Skin lesion excision

What are the most common types?

Lipomas and sebaceous cysts are the most common conditions referred for surgical excision by a general surgeon.

What are they?

Lipomas – These are benign lumps made of fatty cells occurring in around 1 % of the population. They can appear anywhere on the body and are usually painless. Some patients have multiple lipomas and this can be hereditary. Cancerous change in a simple lipoma is very rare. They are removed if they cause symptoms, if there are multiple lesions or if there is a change in size or appearance.

Sebaceous Cysts – These are benign cysts of the skin, which can become infected. Infection causes them to enlarge and become red and painful. They most commonly occur on the scalp or back.

How are they removed?

Both of these lesions can usually be removed under a local anaesthetic. The skin around the area is injected to make it numb. The lesion can then be removed without pain. The incision is then closed with dissolvable sutures and a waterproof dressing applied. The dressings can usually be removed after 5 days.
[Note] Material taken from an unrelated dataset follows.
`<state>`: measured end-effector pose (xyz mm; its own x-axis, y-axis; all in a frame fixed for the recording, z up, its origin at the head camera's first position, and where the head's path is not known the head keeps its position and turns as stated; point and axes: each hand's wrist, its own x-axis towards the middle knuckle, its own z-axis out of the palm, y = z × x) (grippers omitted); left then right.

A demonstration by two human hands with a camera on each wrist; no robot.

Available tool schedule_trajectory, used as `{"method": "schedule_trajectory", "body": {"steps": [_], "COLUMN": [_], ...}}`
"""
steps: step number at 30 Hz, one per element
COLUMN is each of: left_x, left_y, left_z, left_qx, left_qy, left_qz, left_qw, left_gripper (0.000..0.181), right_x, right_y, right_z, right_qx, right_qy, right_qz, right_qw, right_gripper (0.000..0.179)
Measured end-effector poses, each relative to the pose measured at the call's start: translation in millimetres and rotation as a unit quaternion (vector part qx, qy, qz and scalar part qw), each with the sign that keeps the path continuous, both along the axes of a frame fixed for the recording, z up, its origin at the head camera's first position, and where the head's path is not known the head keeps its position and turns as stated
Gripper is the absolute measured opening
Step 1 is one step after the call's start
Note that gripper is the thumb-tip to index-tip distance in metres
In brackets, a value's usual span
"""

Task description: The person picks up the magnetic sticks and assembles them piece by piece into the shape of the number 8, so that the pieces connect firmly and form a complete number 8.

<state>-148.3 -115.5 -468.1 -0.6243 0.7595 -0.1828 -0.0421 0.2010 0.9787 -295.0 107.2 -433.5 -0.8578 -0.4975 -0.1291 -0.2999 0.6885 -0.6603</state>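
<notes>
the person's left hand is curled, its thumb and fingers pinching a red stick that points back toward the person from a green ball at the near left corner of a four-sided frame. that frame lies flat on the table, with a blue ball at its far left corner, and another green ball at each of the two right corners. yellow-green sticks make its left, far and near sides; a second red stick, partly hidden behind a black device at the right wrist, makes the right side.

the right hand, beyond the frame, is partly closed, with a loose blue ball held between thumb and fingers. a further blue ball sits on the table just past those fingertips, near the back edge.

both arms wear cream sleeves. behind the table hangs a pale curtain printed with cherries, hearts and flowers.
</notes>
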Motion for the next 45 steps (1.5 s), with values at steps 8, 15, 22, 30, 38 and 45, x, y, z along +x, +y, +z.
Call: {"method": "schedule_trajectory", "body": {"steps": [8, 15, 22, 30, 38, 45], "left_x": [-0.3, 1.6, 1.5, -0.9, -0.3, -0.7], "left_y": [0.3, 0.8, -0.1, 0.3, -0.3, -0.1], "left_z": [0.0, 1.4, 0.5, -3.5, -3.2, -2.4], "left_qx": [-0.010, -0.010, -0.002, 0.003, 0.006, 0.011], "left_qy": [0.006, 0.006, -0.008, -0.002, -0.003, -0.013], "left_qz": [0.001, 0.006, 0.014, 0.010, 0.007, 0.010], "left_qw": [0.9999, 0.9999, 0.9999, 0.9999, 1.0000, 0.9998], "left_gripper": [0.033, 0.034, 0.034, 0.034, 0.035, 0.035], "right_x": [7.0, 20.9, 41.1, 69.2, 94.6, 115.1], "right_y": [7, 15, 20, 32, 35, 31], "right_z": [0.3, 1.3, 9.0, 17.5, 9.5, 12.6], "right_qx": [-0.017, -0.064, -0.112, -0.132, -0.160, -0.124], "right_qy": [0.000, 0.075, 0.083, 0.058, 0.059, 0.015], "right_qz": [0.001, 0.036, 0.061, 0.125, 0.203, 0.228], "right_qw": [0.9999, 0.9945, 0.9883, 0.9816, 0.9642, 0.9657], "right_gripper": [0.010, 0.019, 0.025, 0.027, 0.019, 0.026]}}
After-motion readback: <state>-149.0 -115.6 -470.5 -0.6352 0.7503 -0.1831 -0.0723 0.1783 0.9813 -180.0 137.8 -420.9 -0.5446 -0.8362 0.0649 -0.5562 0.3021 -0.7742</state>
Occasionally larger lesions will require a general anaesthetic. Your surgeon will discuss this with you.

What are the risks?

The risks of the procedure are minimal. Wound infections are uncommon but can happen with any type of surgery. After removal of larger lesions, fluid can collect in the space left behind, called a seroma. You do need to be careful to avoid strenuous activity that places stress on the sutures for a few weeks after surgery. Opening of a wound delays healing and may require packing or regular wound reviews to allow it to heal.

Post operative follow up?

A clinic appointment is required a few weeks after the procedure to discuss the result of the specimen after a pathologist has assessed it. The wound will also be inspected and any concerns addressed.

Can they come back?

Yes, but it is uncommon for the lesions to return.